**Exercise brief:** Print the whole listing below exactly, skipping every picture.

[Opening Source data section]

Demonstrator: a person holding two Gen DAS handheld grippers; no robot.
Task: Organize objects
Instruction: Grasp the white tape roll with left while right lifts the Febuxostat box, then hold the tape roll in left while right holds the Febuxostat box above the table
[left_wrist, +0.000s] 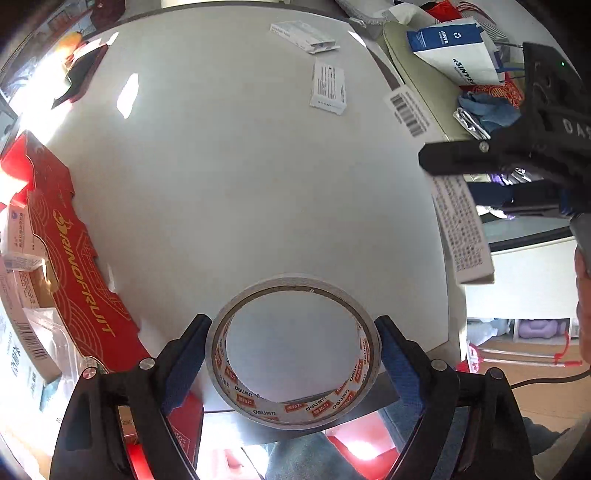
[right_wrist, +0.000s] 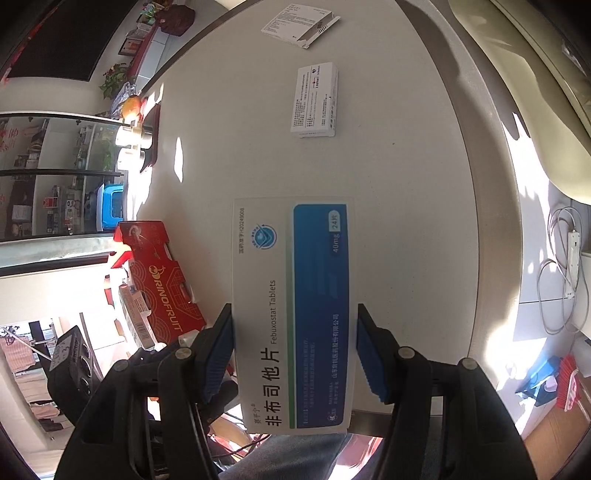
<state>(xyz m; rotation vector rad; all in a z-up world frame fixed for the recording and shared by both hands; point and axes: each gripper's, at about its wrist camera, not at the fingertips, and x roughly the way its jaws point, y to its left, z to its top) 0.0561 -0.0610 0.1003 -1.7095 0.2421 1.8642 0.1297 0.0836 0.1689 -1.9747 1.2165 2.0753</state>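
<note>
1. Tape roll (left_wrist: 293, 350) sits between the blue pads of my left gripper (left_wrist: 291, 354), held by its outer rim above the near edge of the white table (left_wrist: 240, 184); the jaws stand wide because the roll is wide.
2. My right gripper (right_wrist: 295, 354) is clamped on a white and blue tablet box (right_wrist: 295, 314), one pad on each long edge, the printed face toward the camera.
3. In the left view, that same box (left_wrist: 463, 229) hangs beyond the table's right edge, under the black body of my right gripper (left_wrist: 517, 158).
4. A red fruit carton (left_wrist: 77, 280) lies along the table's left side, with smaller packets crowded against it.
5. Two white medicine boxes rest farther out on the table: one closed (right_wrist: 316, 101), one with an open flap (right_wrist: 299, 22) near the far edge.
</note>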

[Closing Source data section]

**Task answer:**
Demonstrator: a person holding two Gen DAS handheld grippers; no robot.
Task: Organize objects
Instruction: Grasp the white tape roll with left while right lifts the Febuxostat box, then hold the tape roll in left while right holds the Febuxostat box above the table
[left_wrist, +0.000s] 
[right_wrist, +0.000s] 
<state>(xyz m; rotation vector rad; all in a z-up world frame fixed for the recording and shared by both hands; point and axes: each gripper's, at about its wrist camera, not at the fingertips, and x roughly the way its jaws point, y to its left, z to its top) 0.0561 -0.0610 0.1003 -1.7095 0.2421 1.8642 0.1297 0.0836 0.1689 -1.9747 1.2165 2.0753</state>
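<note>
1. Tape roll (left_wrist: 293, 350) sits between the blue pads of my left gripper (left_wrist: 291, 354), held by its outer rim above the near edge of the white table (left_wrist: 240, 184); the jaws stand wide because the roll is wide.
2. My right gripper (right_wrist: 295, 354) is clamped on a white and blue tablet box (right_wrist: 295, 314), one pad on each long edge, the printed face toward the camera.
3. In the left view, that same box (left_wrist: 463, 229) hangs beyond the table's right edge, under the black body of my right gripper (left_wrist: 517, 158).
4. A red fruit carton (left_wrist: 77, 280) lies along the table's left side, with smaller packets crowded against it.
5. Two white medicine boxes rest farther out on the table: one closed (right_wrist: 316, 101), one with an open flap (right_wrist: 299, 22) near the far edge.
</note>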

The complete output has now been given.